Documentation as an Operating Surface
The final README for this task was longer than the Dockerfile. That may seem disproportionate until one remembers what the documentation was doing.
It was not merely explaining how to run the container. It was recording the decision trail:
- why the app was treated as static;
- why Node.js was not included;
- why Heroku-specific files were excluded;
- why Ubuntu 24.04 was used instead of an official NGINX image;
- why TLS terminated inside the container for the work sample;
- why the self-signed certificate was generated at runtime;
- why NGINX listened on unprivileged ports;
- what was different about production deployment;
- what verification steps proved the result.
This is not decorative documentation. It is the operational surface of the artifact.
In AI-augmented work, this kind of documentation becomes more important, not less. Generated output can look obvious after the fact. The decision trail explains why the final artifact is shaped the way it is and which alternatives were considered but not chosen.

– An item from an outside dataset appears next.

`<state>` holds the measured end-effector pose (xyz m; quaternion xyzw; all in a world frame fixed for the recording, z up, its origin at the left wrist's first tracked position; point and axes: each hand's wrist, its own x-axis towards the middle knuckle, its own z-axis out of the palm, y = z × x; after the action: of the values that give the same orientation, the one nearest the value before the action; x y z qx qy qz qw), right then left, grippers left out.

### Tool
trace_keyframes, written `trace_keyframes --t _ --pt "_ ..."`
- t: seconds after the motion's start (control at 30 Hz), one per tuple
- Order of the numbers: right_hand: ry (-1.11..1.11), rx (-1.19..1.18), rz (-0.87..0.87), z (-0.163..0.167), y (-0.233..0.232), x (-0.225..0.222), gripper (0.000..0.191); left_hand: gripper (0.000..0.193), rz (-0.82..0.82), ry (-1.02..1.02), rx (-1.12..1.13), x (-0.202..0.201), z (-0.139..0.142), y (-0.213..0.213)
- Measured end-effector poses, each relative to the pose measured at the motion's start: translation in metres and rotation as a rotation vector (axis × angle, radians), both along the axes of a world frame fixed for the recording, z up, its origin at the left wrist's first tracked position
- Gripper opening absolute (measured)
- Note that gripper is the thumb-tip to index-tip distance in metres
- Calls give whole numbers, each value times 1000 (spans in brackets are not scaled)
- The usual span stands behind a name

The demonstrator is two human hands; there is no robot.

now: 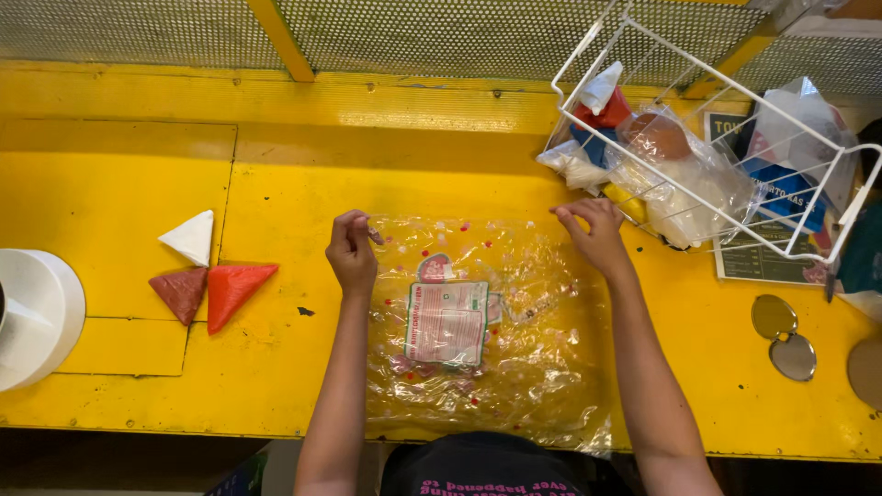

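Note:
A clear plastic bag [514,358] with red dots and a printed label lies flat on the yellow table [294,184] in front of me. My left hand [352,253] pinches the bag's far left corner. My right hand [595,234] pinches its far right corner. Both arms stretch forward along the bag's sides.
Three folded triangles, white [190,236], dark red [182,292] and bright red [231,290], lie at the left. A white round container [37,312] sits at the left edge. A white wire basket [707,119] with crumpled bags stands at the back right. Two round metal discs [783,336] lie at the right.

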<state>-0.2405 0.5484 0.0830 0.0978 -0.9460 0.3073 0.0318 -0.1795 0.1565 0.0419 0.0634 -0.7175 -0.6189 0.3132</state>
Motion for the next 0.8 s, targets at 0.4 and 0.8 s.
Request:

That paper trail is part of how teams build trust.
The Commit History Matters
The repository was delivered as a mirrored Git repo rather than a zip of files. That preserved the commit history.
This mattered because the history told a story:
- start with assumptions and design decisions;
- vendor the static application payload;
- add NGINX configuration;
- add an entrypoint for runtime certificate generation;
- add the Dockerfile;
- add ignore files and build hygiene;
- fix issues found in review;
- clean up documentation.
A useful commit history is not just a mechanical record of file changes. It is an account of intent. It lets a reviewer see how the work evolved and where assumptions were corrected.
When producing a polished final artifact becomes cheaper, the evidence of that process becomes even more valuable. The question is not only “what did you submit?” It is also “how did you get there, and did the process make the artifact more trustworthy?”
What This Suggests
AI-augmented engineering is not primarily a prompting problem. It is a validation problem.
Prompts matter. Specifications matter. Tooling matters. But the durable practice is the loop:
- Read the specification carefully.
- Establish scope.
- Inspect the inherited system.
- Identify assumptions.
- Use AI to generate options and challenge reasoning.
- Implement the smallest artifact that satisfies the actual requirements.
- Validate internal consistency.
- Validate against the target environment.
- Validate behavior in the real world.
- Document the tradeoffs.
That loop is portable. It can be used with a chat model, an agentic IDE, a human pair programmer, or no AI at all. The tools change the speed and shape of the work. They do not remove the need for the loop.
The more powerful the agent, the more necessary the loop becomes.
Closing
The artifact is not true because an AI generated it.
It is not true because a second AI reviewed it.
It is not true because the README is thorough.
It becomes trustworthy when its claims are tied to evidence: build output, runtime behavior, process state, network responses, browser behavior, and documentation that names the limits of what has been proven.
That is the work between specification and reality.
That is where the engineer still stands.